The contemporary HHS Office for Civil Rights enforcement framework for healthcare-discrimination claims addresses Title VI claims and Section 1557 of the Affordable Care Act claims simultaneously. The OCR intake portal accepts complaints online, by phone, by mail, or in person at regional OCR offices. The complaint can be filed within 180 days of the alleged discriminatory act. The OCR's investigation process produces either a Letter of Findings or a Resolution Agreement that commits the respondent healthcare provider to specific remedial actions. The Resolution Agreement is the most common outcome of OCR investigations that find substantive issues.

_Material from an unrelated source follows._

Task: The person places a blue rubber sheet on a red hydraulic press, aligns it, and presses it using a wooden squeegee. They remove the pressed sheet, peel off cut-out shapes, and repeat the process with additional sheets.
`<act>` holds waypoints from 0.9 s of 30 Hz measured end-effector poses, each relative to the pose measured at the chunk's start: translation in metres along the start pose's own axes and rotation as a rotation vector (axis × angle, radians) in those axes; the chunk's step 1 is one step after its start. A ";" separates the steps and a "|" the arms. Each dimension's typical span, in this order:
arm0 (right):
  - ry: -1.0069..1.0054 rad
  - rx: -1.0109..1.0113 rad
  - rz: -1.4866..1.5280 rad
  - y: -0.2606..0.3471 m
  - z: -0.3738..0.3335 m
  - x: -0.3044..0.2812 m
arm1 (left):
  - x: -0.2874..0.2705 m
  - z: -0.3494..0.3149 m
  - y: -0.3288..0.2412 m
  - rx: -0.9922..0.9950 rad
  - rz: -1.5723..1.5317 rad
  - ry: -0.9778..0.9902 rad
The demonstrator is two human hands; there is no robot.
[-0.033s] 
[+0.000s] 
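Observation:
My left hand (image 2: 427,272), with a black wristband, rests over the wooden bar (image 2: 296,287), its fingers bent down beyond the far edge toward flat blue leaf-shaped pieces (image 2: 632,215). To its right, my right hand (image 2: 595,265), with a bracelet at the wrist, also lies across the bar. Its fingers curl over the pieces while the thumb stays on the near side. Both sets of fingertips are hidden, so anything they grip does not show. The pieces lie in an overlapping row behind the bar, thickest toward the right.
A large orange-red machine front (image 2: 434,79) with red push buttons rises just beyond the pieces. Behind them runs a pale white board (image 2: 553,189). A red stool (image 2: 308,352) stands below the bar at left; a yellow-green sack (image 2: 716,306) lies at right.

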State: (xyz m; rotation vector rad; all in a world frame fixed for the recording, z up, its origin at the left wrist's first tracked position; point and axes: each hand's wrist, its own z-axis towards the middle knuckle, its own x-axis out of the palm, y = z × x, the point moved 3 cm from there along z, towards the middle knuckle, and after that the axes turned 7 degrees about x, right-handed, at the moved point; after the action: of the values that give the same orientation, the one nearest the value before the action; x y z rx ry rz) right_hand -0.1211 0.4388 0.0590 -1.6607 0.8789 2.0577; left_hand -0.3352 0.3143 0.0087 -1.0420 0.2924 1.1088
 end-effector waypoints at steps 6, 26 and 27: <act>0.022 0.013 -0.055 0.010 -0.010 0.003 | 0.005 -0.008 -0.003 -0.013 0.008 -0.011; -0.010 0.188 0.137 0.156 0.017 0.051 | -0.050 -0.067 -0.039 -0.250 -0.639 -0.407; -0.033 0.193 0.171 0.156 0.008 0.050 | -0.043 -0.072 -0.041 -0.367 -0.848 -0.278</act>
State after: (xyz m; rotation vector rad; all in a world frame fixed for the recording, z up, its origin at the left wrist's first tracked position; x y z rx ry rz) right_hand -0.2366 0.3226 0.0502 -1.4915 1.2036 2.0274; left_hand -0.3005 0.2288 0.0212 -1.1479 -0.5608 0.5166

The principal civil-society organizations supporting individual maternal-health-discrimination claims include Black Mamas Matter Alliance, the National Birth Equity Collaborative, the Center for Reproductive Rights, the National Association of Certified Professional Midwives, the National Black Doulas Association, and the broader network of community-based maternal-health organizations. The platform's pathways pages cover the principal HHS OCR intake routes and the specific state-by-state mechanisms for addressing maternal-health-care claims.
Pattern source: CDC, 'Pregnancy Mortality Surveillance System' (ongoing). Hoffman, K. M. et al. (2016). 'Racial bias in pain assessment and treatment recommendations, and false beliefs about biological differences between blacks and whites.' PNAS 113(16): 4296–4301. Retrieved 2026-05-12.